«Le livre de Judith»: profession: espionne

Mylène Gilbert-Dumas nous fait valser entre les époques, passant allègrement du roman contemporain jusqu’aux morceaux d’une histoire dont on ne finira jamais de découvrir de tragiques épisodes cachés.
Photo: Mathieu Rivard Mylène Gilbert-Dumas nous fait valser entre les époques, passant allègrement du roman contemporain jusqu’aux morceaux d’une histoire dont on ne finira jamais de découvrir de tragiques épisodes cachés.

Les tout premiers chapitres de ce roman d’espionnage sont de prime abord un peu déroutants, chacun y présentant un personnage apparemment sans rapport avec les autres. Puis, petit à petit, Mylène Gilbert-Dumas nous fait valser entre les époques, passant allègrement du roman contemporain jusqu’aux morceaux d’une histoire dont on ne finira jamais de découvrir de tragiques épisodes cachés. Valser aussi entre le destin de quelques héroïnes qui n’aura de lien que la soif de justice et le combat de la cruauté nazie.

1939. La guerre. Cécile Maltais, toute chercheuse de fossiles qu’elle soit dans les badlands albertaines, est pourvue d’une excellente mémoire et d’un bon sens de l’observation, férue d’aventure, de plein air et de chasse depuis son tout jeune âge. Ces qualités inciteront son ancien professeur, le colonel Thomas Clark, à l’enrôler dans une série de missions ultra-secrètes. Au terme d’un entraînement intensif dans une école militaire, la Special Training School 103, la nouvelle recrue fera impression.

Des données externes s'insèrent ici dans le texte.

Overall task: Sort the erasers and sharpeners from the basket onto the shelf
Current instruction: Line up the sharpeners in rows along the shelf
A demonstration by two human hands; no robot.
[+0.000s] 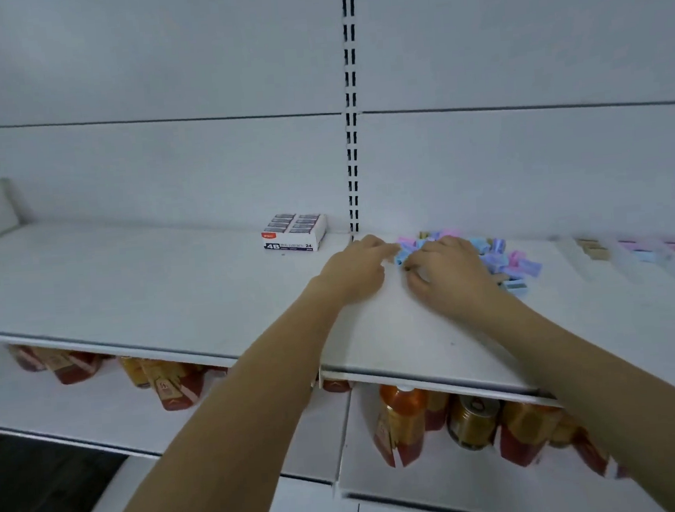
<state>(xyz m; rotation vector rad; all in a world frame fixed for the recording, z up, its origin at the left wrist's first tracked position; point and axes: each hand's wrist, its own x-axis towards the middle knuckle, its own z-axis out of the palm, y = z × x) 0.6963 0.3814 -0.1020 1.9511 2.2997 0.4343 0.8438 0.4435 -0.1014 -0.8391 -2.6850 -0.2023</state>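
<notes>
A pile of small pastel sharpeners, blue, pink and purple, lies on the white shelf just right of the slotted upright. My right hand lies on top of the pile's left part, with its fingertips hidden among the pieces. My left hand reaches in from the left, and its fingertips touch a blue sharpener at the pile's edge. A white box of 4B erasers stands behind and to the left of my left hand, near the back wall. No basket is in view.
Blurred rows of small pastel and tan pieces lie on the shelf at the far right. The slotted upright runs up the back wall. Bottles and cans stand on the lower shelf under the front edge.
</notes>
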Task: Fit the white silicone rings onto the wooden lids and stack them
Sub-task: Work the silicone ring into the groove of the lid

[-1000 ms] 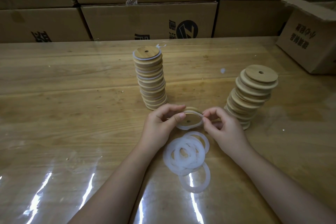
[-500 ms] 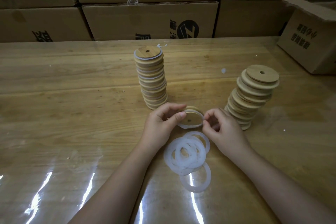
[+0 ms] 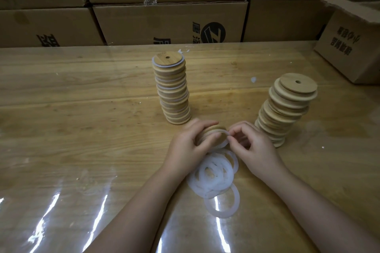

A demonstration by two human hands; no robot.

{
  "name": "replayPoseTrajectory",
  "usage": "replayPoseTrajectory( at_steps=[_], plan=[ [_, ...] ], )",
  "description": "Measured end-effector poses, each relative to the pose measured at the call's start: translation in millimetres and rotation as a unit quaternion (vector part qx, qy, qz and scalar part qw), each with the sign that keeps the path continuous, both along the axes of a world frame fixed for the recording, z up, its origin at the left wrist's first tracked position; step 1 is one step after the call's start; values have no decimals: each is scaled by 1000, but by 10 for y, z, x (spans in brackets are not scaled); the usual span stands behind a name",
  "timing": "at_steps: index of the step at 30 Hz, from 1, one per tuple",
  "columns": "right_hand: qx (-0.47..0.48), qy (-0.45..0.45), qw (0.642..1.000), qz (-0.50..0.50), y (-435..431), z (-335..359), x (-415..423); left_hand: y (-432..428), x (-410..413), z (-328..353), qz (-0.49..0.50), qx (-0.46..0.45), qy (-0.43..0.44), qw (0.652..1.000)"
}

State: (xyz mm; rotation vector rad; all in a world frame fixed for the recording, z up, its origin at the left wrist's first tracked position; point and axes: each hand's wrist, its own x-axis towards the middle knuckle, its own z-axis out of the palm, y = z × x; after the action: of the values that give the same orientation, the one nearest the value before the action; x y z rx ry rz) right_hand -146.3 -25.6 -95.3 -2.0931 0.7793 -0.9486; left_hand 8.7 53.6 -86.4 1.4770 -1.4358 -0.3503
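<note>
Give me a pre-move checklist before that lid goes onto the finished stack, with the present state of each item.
1. Lid gripped in left hand: ok.
2. Ring seated all round the lid: not ok, right hand pinches it at the rim.
3. Finished stack upright, top free: ok.
4. Bare-lid stack stable: not ok, it leans.
5. Loose rings within reach: ok.
6. Ring untwisted behind the fingers: cannot tell.

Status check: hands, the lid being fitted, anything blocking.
Left hand grips wooden lid; right hand pinches white ring at its rim. Ring only partly on. Loose rings lie below; nothing blocking.
</note>
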Motion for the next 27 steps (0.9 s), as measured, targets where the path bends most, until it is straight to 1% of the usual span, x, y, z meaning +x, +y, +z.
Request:
replayPoseTrajectory(
  at_steps=[1, 2, 3, 5, 6, 7, 13, 21, 27],
  plan=[
    [-7, -15, 1000, -2, 4, 6, -1, -2, -2, 1, 4, -9, -32, 999],
    [-15, -30, 999, -8, 5, 12, -2, -3, 3, 1, 12, -15, -45, 999],
    [-23, -41, 999, -13, 4, 17, -5, 0, 11, 5, 18, -16, -33, 999],
    [-40, -51, 998, -19, 4, 23, -9, 14, 16, 19, 12, 2, 45, 999],
    [-48, -52, 997, -19, 3, 21, -9, 18, 15, 23, 10, 10, 70, 997],
    [-52, -53, 997, -20, 0, 16, -11, 19, 14, 24, 12, 13, 79, 997],
    [-59, -58, 996, -25, -8, -11, 0, 18, 21, 28, 8, 10, 105, 994],
    [-37, -49, 997, -46, -14, -27, -5, 7, 41, 42, 4, 25, 133, 991],
    [-53, -3, 997, -59, -12, -26, -6, -7, 51, 42, -5, 29, 166, 986]
  ],
)
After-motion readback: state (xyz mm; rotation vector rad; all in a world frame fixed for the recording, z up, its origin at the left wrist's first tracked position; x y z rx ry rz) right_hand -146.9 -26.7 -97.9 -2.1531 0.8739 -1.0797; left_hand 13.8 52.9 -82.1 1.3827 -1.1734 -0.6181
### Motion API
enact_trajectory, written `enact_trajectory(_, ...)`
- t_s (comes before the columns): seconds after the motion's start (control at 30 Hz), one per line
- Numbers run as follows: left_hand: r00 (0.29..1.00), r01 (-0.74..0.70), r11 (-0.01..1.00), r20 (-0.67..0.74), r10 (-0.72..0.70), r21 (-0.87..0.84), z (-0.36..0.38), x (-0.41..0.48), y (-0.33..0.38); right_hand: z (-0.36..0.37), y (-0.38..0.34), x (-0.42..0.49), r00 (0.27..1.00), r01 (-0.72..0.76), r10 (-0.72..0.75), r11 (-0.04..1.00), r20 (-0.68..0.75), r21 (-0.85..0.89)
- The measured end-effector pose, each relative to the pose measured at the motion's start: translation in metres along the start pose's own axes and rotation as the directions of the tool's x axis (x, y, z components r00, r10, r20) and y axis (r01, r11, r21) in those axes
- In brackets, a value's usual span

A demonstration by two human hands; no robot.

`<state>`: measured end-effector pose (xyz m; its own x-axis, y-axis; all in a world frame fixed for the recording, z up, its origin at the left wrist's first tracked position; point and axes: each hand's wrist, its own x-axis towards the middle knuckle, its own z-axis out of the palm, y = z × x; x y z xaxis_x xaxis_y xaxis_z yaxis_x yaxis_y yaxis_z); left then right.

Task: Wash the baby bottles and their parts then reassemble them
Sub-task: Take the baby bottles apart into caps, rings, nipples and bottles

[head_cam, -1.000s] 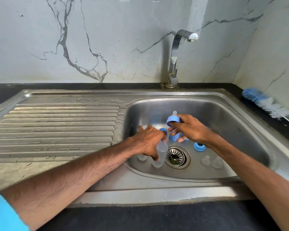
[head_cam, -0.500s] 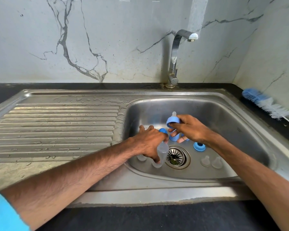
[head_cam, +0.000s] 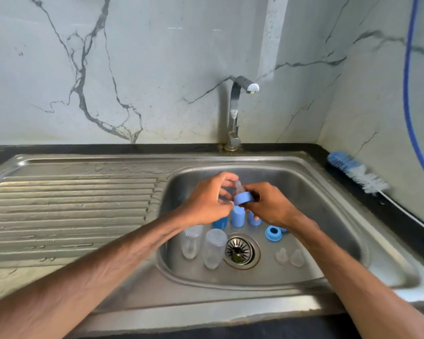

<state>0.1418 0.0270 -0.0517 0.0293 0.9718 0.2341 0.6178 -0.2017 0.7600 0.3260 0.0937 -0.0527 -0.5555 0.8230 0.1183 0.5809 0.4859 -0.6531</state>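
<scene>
1. Two hands meet over the sink basin (head_cam: 328, 204), in front of the faucet (head_cam: 235, 113).
2. The right hand (head_cam: 267, 206) pinches a blue collar (head_cam: 242, 198) between its thumb and curled fingers, holding it above the basin floor. A clear nipple (head_cam: 239, 185) stands up through the collar, tilted slightly left.
3. The left hand (head_cam: 206, 204) is curled just beside that nipple, with the index finger arched over the tip and the thumb lower down. Motion blur hides the contact, so I cannot tell whether it has hold of anything.
4. Three blue caps (head_cam: 238, 217) stand close together on the basin floor beneath the hands, partly hidden by them.
5. Two clear bottles (head_cam: 214, 248) stand upright side by side, just left of the drain strainer (head_cam: 241, 250).
6. Right of the strainer, a second collar (head_cam: 273, 233) lies flat. Two loose nipples (head_cam: 281, 256) sit nearer the front wall.
7. A bottle brush (head_cam: 355, 172) lies on the dark counter (head_cam: 389, 216) at the right, and a blue hose (head_cam: 406, 94) hangs down the wall.
8. The ribbed drainboard (head_cam: 71, 204) on the left is wet.
</scene>
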Motion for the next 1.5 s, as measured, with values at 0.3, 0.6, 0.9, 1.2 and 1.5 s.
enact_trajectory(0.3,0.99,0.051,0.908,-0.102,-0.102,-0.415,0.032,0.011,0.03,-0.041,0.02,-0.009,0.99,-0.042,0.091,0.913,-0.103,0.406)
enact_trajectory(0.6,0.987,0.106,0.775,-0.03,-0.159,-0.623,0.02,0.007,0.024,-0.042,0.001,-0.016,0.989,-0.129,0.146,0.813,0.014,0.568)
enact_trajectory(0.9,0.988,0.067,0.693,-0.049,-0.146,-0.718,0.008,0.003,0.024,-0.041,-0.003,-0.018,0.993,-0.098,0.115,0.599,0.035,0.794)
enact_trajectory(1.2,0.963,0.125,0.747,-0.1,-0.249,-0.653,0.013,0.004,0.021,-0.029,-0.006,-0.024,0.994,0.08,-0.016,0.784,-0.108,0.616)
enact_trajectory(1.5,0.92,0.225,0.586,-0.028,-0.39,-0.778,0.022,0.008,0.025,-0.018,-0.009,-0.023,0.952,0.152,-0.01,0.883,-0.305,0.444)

Sous le nom de code « Judith », Cécile travaillera à la solde des services secrets britanniques. S’ensuivra une véritable cavalcade qui mettra à l’épreuve ses habiletés et exigera un implacable sang-froid. C’est la guerre…

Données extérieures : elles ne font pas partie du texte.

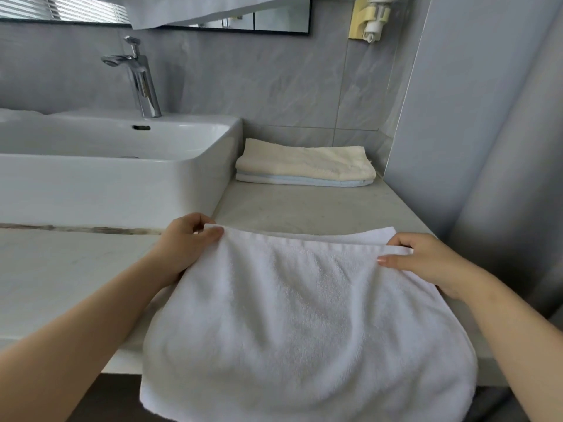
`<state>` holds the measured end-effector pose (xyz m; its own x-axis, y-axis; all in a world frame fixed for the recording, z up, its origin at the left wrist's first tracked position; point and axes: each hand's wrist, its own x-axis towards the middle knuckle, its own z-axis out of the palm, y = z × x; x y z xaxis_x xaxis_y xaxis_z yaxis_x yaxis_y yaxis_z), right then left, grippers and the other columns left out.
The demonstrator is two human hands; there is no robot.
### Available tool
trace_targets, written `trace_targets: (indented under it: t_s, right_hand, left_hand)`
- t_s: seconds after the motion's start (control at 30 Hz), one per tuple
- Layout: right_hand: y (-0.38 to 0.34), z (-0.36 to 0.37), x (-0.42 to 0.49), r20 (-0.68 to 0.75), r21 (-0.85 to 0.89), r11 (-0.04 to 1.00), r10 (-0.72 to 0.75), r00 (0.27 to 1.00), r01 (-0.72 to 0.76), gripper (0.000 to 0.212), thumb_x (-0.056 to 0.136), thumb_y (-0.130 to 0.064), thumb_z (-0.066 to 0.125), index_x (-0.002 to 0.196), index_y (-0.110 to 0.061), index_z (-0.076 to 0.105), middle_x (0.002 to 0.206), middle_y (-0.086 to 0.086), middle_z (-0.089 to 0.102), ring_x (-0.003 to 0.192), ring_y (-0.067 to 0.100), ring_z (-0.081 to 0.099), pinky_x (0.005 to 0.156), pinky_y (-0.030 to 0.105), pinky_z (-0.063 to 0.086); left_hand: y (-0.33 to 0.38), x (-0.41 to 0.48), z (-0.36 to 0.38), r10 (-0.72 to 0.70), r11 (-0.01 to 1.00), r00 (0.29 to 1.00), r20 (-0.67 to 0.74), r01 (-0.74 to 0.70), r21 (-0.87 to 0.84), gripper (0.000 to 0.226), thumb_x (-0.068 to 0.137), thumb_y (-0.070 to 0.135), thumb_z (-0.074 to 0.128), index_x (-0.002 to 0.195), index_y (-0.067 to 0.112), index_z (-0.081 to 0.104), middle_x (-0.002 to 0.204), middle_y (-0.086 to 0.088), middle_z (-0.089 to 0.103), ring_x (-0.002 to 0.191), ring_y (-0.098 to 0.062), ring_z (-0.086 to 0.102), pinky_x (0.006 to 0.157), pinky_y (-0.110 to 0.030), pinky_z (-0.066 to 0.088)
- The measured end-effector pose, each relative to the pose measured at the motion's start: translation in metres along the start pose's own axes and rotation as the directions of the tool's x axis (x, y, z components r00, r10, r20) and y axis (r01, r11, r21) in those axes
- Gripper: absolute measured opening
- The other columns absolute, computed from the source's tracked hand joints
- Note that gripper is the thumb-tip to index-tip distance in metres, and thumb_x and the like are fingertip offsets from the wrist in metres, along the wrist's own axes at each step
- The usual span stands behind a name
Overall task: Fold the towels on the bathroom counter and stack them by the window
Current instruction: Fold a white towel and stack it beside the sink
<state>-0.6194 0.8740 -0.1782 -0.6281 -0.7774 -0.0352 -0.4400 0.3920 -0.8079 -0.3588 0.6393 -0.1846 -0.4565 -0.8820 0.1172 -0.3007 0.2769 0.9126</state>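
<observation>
The left hand (185, 239) and right hand (426, 260) each pinch a top corner of a white towel (304, 315) draped over the tabletop (289, 208) edge.

A bare stretch of counter (304, 205) lay open between the spread white towel (304, 315) and the stack of folded towels (304, 166) at the back. The basin (122, 184) walled it on the left, the grey side wall (457, 147) on the right.

Grey tiled wall (274, 80), white basin (106, 184), perhaps blinds (61, 7) mirrored above.
</observation>
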Motion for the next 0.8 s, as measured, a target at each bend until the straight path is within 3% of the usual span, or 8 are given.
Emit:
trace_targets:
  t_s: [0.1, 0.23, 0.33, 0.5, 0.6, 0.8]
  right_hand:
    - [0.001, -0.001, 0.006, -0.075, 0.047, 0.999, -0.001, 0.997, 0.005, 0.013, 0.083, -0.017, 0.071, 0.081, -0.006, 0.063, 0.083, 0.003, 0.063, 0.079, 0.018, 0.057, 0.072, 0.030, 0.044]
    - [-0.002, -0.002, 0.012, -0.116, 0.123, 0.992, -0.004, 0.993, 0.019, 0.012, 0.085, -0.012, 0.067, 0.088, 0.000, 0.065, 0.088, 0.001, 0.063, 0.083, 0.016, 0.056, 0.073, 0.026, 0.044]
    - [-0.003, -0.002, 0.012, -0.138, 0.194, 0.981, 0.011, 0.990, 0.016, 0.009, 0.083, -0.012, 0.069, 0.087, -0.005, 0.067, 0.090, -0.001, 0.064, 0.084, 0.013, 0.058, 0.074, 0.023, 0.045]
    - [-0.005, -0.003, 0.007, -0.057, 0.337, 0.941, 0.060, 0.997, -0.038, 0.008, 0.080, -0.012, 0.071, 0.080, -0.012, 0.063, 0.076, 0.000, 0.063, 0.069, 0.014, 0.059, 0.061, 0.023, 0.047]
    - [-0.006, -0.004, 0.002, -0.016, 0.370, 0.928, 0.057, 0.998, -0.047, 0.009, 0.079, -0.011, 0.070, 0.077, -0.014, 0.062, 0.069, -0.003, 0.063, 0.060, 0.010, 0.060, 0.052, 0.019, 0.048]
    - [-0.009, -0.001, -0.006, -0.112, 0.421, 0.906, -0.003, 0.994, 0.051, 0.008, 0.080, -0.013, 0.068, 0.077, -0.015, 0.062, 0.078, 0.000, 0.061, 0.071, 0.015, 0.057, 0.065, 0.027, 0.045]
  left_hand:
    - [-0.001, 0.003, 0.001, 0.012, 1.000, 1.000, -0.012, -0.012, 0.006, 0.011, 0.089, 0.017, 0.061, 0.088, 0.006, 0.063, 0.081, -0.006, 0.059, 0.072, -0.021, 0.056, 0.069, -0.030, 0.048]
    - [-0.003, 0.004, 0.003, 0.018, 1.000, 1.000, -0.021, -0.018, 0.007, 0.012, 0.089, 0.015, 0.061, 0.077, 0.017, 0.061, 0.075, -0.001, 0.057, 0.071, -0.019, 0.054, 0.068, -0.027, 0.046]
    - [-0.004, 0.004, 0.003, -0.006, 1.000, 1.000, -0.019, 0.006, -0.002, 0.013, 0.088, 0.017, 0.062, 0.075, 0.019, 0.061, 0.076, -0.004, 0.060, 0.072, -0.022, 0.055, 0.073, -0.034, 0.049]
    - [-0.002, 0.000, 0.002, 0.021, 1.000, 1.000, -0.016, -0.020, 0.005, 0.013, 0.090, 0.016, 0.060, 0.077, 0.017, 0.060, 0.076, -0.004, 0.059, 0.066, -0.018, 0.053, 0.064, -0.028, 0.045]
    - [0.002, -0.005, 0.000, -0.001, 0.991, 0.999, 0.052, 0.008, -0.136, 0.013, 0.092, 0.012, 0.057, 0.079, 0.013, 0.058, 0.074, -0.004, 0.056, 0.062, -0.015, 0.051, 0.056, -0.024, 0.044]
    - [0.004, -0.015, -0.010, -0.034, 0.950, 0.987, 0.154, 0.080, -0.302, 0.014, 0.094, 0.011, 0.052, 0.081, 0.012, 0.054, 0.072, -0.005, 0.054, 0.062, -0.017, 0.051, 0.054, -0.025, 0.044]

Cécile-Judith se révélera une excellente espionne grâce à sa connaissance des explosifs, des armes à feu, du sabotage et du combat à mains nues, mais aussi grâce à sa maîtrise de l’encodage et du décodage de messages. Le roman est farci de ses prouesses.

Pour sa part, Emily Ann Saxby, riche New-Yorkaise, avait quitté le douillet nid parental pour aller étudier à Paris, en histoire, avec un intérêt marqué pour l’époque des cathares et de l’Inquisition. Elle avait 25 ans, un physique ingrat, et plutôt que d’entrevoir un avenir de vieille fille, avait préféré l’exil.

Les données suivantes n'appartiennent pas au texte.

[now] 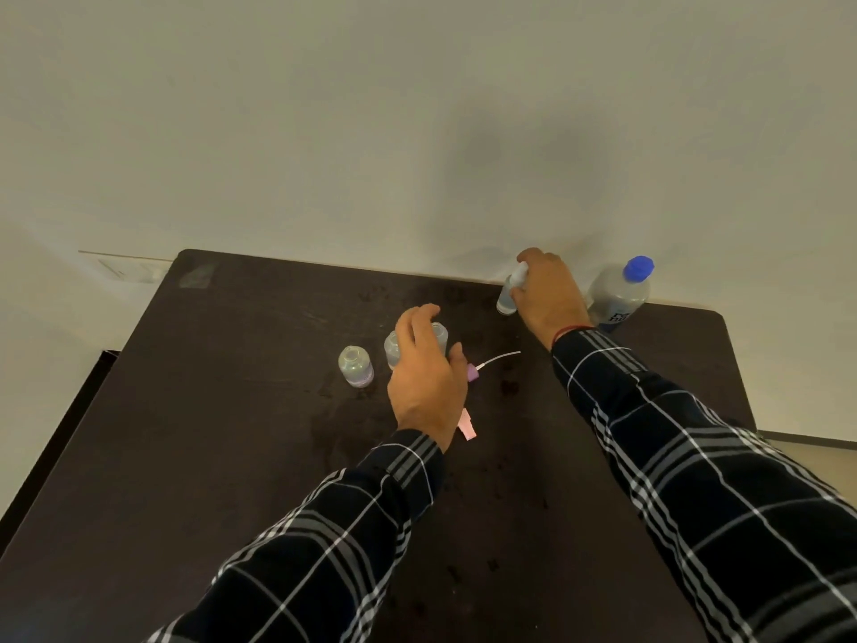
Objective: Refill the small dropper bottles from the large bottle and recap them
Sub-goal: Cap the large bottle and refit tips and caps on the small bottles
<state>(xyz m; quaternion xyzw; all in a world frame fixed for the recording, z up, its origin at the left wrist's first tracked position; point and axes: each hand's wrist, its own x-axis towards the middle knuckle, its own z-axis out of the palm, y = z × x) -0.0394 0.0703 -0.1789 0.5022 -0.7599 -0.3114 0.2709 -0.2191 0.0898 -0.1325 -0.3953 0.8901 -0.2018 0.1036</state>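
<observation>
Desk: dark brown top that carries all the items; its far edge meets a pale wall.
Large bottle: stands upright at the far right edge of the desk, clear body, blue cap fitted.
Right hand: reaches to the far edge, just left of the large bottle, with its fingers closed round the capped bottle.
Capped bottle: small and clear with a white cap; it is tilted, with its base at or near the desk surface.
Left hand: positioned mid-desk over two small bottles, fingers curved downward. Cannot tell whether it grasps either bottle or only hovers over them.
Second bottle: small, clear, partly hidden behind the left hand's fingers.
Third bottle: small, clear, between the fingers and thumb of the left hand; its top is hidden.
Open bottle: small, clear, upright, no cap on its neck; stands just left of the second bottle, apart from the hand.
Thin white tube: lies flat on the desk between the two hands, joined to a purple hub beside the left thumb.
Pink piece: lies flat on the desk by the left wrist.
Sleeves: dark plaid with white lines on both arms; a red thread circles the right wrist.
</observation>
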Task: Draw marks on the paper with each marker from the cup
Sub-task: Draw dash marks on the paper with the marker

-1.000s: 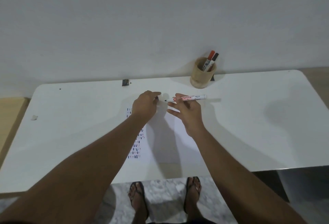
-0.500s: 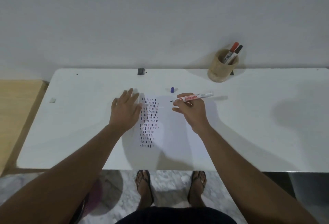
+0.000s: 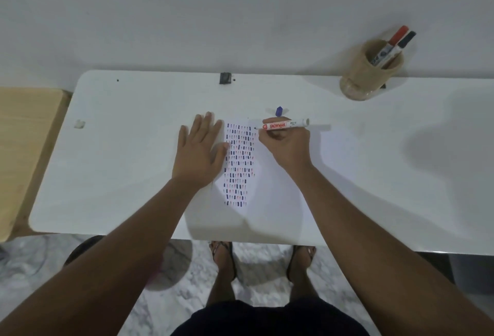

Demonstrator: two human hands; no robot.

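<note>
A white sheet of paper [image 3: 270, 188] lies on the white table [image 3: 120, 154], with several columns of short blue and red marks on its left part. My left hand [image 3: 199, 152] rests flat on the paper's left edge, fingers spread. My right hand [image 3: 287, 143] grips an uncapped white marker [image 3: 284, 125] that lies nearly level, its tip at the top of the paper just right of the marks. A blue cap [image 3: 279, 111] stands on the table behind that hand. At the back right a tan cup [image 3: 366, 73] holds a red-capped marker [image 3: 395, 40] and a black-capped marker [image 3: 403, 43].
A small dark block [image 3: 225, 78] sits at the table's back edge against the wall. A small white piece [image 3: 79, 123] lies near the left end. A wooden surface [image 3: 24, 148] adjoins the table on the left. My feet in sandals [image 3: 223, 258] show below the front edge.
My left hand let go of the cap, which now stands on the table, and settled flat on the paper. My right hand brought the marker's tip down beside the marks. The view tilted downward.
</note>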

Devenue Émilienne dans sa nouvelle vie hexagonale, elle rencontre l’auteur Tudorel Tcherniak, né en Autriche de parents russes, qui va bouleverser son parcours. Elle qui prétendait qu’elle ne connaîtrait jamais l’amour s’éprendra de ce révolutionnaire apatride, sans papiers, traqué par les nazis, et s’engagera elle aussi pour les services secrets britanniques, cette fois comme agente du SOE, le Special Operations Executive.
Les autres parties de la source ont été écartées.